LES TROIS MOUSQUETAIRES

juin 4, 2007

La campagne électorale est déjà sur le point de s’achever. C’est le moment de dire que j’ai été ravi de « tirer », comme on dit, pendant plus d’un mois et demi, la liste sénatoriale du cdH. Et d’apporter, aux quatre coins de la Wallonie et de Bruxelles, un appui à ceux qui avaient accepté de figurer dans ce que je n’hésite pas à appeler « l’équipe Delpérée ».  Au fil des déplacements, les tempéraments se sont révélés et les méthodes se sont affirmées.

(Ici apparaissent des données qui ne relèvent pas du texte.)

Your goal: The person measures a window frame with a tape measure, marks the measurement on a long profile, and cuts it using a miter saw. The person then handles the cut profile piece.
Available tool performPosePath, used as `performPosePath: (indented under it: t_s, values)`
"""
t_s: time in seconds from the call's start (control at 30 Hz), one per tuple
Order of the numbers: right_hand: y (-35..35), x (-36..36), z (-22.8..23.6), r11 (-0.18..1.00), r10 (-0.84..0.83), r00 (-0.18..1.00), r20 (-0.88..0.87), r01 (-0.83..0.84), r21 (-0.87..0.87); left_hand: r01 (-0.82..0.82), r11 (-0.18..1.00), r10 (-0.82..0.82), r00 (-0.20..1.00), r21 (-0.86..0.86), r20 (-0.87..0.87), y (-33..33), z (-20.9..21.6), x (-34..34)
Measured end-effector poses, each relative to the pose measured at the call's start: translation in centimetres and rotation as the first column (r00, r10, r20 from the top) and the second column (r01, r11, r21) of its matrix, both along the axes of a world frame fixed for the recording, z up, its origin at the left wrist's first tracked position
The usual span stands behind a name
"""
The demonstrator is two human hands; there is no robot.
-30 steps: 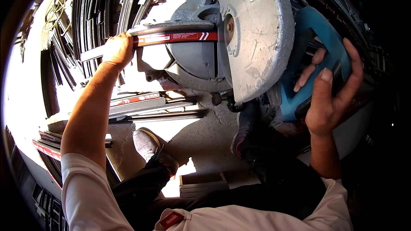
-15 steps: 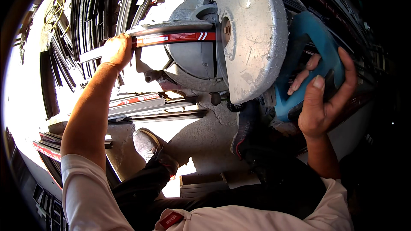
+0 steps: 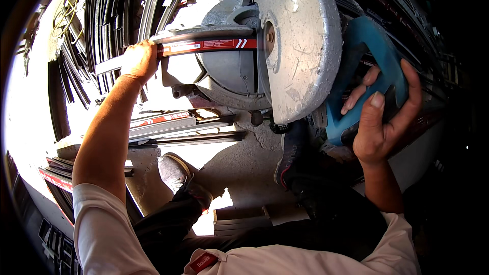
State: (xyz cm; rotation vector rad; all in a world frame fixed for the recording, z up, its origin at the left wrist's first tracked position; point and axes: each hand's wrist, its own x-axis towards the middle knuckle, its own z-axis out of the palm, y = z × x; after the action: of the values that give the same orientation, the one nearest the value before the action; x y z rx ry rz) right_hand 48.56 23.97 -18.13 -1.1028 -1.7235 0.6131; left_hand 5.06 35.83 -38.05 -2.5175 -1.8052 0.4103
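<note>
A miter saw stands before me, its round, scuffed grey blade guard hiding the blade. Across the grey saw base lies a long, thin profile strip with a red and white label. My left hand is closed around this strip, left of the base. On the right, my right hand grips the teal saw handle. Some of its fingers pass through the handle opening, while the thumb and one finger stretch along the outside. The strip's right end disappears behind the guard.
Many dark profiles lie at the far left, near a yellow cord. More strips lie on the floor before the saw, and a labelled bundle is at lower left. My shoe stands close by. The right side is deeply shadowed.
The teal handle and my right hand have shifted very slightly left and toward me. My left hand and the strip look unmoved.
</note>
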Motion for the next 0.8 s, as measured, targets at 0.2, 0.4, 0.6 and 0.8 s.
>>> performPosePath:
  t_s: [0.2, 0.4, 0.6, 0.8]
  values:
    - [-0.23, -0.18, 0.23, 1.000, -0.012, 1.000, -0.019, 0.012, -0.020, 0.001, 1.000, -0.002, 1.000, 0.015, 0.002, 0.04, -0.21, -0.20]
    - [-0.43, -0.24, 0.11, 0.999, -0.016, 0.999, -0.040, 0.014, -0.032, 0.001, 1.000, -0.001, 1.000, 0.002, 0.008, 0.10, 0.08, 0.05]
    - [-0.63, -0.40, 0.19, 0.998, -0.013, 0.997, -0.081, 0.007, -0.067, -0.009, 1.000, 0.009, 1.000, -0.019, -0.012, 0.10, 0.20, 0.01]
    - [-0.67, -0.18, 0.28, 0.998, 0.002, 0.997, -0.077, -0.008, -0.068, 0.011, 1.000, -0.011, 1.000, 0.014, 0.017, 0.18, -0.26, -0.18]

Au départ d’un programme copieux, les priorités et les sensibilités des uns et des autres se sont manifestées. 

Préoccupations géographiques (ah, la Wallonie picarde ou la Belgique germanophone, sans oublier les communes à statut spécial…).  Orientations professionnelles (les agricultrices ou les enseignants, sans perdre de vue les avocats ou les vétérinaires…). Ages et sexes (étymologiquement parlant, le Sénat est l’assemblée des seniors et il n’y a pas lieu d’oublier la règle de la parité dans la composition des listes…). Perspectives internationales, et notamment européennes (avec nos représentants au Parlement de Strasbourg et de Bruxelles).  La campagne, c’est cela aussi. Un mélange d’options, de choix et de centres d’intérêt.  Mais, oserai-je dire sans crainte de me tromper, nous nous sommes retrouvés sur l’essentiel. Mieux encore. J’ai eu le sentiment très vif que, chemin faisant, la cohérence de la liste apparaissait clairement et que l’esprit de cohésion de ses membres s’exprimait chaque jour.  

A Malèves-Sainte-Marie, à Liège, à Faimes, à  Eghezée, à Hensies, à Malmedy, à Arlon, à Huy, à Florennes, à Bastogne, à Dour, à Waulsort, à  Libramont, à Beauraing, à Ottignies-Louvain-la-Neuve… Dans cette équipe, j’ai pu compter notamment sur le concours de deux femmes – je n’ose écrire : deux dauphines -. 

Anne Delvaux nous a apporté le bagage de sa compétence et de son sens critique. Elle nous a communiqué ses préoccupations fondées sur la confiance et l’altruisme. Sylvie Roberti nous a apporté son sens de l’organisation et son dynamisme. Elle nous a impressionnés par son sens de l’écoute et sa sensibilité aux problèmes humains.  Nul doute que les fauteuils rouges du Sénat sont faits pour les accueillir. Nul doute surtout qu’elles pourront y déployer leurs talents et leurs qualités.  

Nous étions trois en tête de liste. Mais, comme dans les romans d’Alexandre Dumas, les trois mousquetaires étaient quatre. Hamza Fassi-Fihri, le président des jeunes cdH, nous a rejoints. L’on connaît son parcours politique. Il est mon suppléant au Parlement régional bruxellois. Il est conseiller communal à la ville de Bruxelles. Avec talent et élégance, il y a assumé à titre intérimaire des fonctions scabinales.  Il s’apprête à franchir un pas supplémentaire. 

Les mousquetaires, chacun le sait, appartiennent à la compagnie de M. de Tréville, l’homme de tous les combats. La présence au dernier poste de candidat effectif au Sénat du Ministre d’Etat Raymond Langendries nous a apporté le poids de l’expérience et du sérieux dans les engagements politiques du cdH, y compris à l’échelon européen.    

Nous avons fait campagne ensemble. « Ensemble », comme le chante Pierre Rapsat. Ce qui est une autre manière d’exprimer la devise des mousquetaires du Roi. « Tous pour un, un pour tous ».  Et le « un », en l’occurrence, c’est le programme politique d’une formation  qui a l’audace et le mérite de mettre le respect de l’humain au premier point de l’agenda politique.